They all worked together on a couple of different shows before forming the Monty Python troupe. However, interestingly enough, though their faces are all quite famous now, they were writers first, and actors only later.
The most notable one is "The Frost Report," a short-lived comedy series hosted by already-famous TV personality David Frost. It featured Graham Chapman, John Cleese, Eric Idle, Terry Jones and Michael Palin on its writing staff -- all the Pythons, in fact, except Terry Gilliam. Cleese was the only one to act on the series.
However, Cleese started working with Frost as a writer, on Frost's first series, "That Was the Week That Was," along with his Chapman. They went on to write another Frost-produced series, "At Last the 1948 Show," and all five British Pythons worked together on Frost's later series "The Two Ronnies."

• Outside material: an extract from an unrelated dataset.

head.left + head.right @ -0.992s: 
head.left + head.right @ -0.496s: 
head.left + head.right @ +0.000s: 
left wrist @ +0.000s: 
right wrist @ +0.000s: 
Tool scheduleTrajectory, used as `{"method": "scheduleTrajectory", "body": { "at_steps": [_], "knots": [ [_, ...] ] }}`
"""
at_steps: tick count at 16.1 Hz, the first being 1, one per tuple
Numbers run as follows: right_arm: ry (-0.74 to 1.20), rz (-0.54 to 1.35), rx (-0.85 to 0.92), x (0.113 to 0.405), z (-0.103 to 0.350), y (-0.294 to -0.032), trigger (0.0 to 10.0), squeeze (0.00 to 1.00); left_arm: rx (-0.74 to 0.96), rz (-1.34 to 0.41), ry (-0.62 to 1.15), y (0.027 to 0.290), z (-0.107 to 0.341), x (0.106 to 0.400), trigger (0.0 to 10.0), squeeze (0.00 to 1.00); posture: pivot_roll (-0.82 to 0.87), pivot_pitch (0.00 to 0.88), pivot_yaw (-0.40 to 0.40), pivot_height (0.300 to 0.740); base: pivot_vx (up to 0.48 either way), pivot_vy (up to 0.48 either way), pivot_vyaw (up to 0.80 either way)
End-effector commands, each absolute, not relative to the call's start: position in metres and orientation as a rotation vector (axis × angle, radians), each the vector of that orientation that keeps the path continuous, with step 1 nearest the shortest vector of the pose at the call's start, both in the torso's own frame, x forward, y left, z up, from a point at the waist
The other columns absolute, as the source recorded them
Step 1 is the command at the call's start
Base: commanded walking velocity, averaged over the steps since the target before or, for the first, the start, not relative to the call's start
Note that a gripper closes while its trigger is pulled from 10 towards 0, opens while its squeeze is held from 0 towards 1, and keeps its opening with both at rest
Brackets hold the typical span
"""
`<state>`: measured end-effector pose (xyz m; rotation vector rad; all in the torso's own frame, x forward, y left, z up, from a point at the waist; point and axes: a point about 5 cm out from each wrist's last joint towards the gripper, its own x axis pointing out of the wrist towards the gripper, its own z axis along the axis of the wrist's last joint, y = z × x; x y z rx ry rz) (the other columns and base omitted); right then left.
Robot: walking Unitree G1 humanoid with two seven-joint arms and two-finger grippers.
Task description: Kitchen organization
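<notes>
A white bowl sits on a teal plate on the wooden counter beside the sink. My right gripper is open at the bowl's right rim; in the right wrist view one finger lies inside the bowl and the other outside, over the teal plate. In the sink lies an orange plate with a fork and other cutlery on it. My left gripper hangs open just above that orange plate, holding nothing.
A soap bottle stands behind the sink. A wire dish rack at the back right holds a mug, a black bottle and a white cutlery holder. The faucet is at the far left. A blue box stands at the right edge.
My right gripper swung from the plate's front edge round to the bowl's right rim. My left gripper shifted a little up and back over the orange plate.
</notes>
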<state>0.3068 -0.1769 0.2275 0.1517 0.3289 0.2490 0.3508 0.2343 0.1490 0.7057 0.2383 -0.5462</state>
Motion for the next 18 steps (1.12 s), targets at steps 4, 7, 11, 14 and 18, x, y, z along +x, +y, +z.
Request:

Cleese and Chapman's working relationship can be traced back to their days in the theater at Cambridge University. They and Idle were all part of Cambridge's famed Footlights Society theater group. Palin and Jones met while attending Oxford University and doing theater together there as well.
Terry Gilliam is the exception to these and all sorts of other rules. The lone non-Brit among them -- Gilliam hails from Minnesota -- he didn't share the others' posh-school history. He also made himself valuable not by his writing or his acting, but his animation work. He did have a working relationship with the Pythons ahead of "Flying Circus," though, having written and animated for "Do Not Adjust Your Set," working alongside Jones, Palin and Idle.
However, Gilliam said in the 2009 documentary miniseries "Monty Python: Almost the Truth: The Lawyer's Cut" that he got to know Cleese first, having met him in New York while Cleese was touring with a Cambridge stage show. He used Cleese as a photo subject for a magazine he was working on at the time.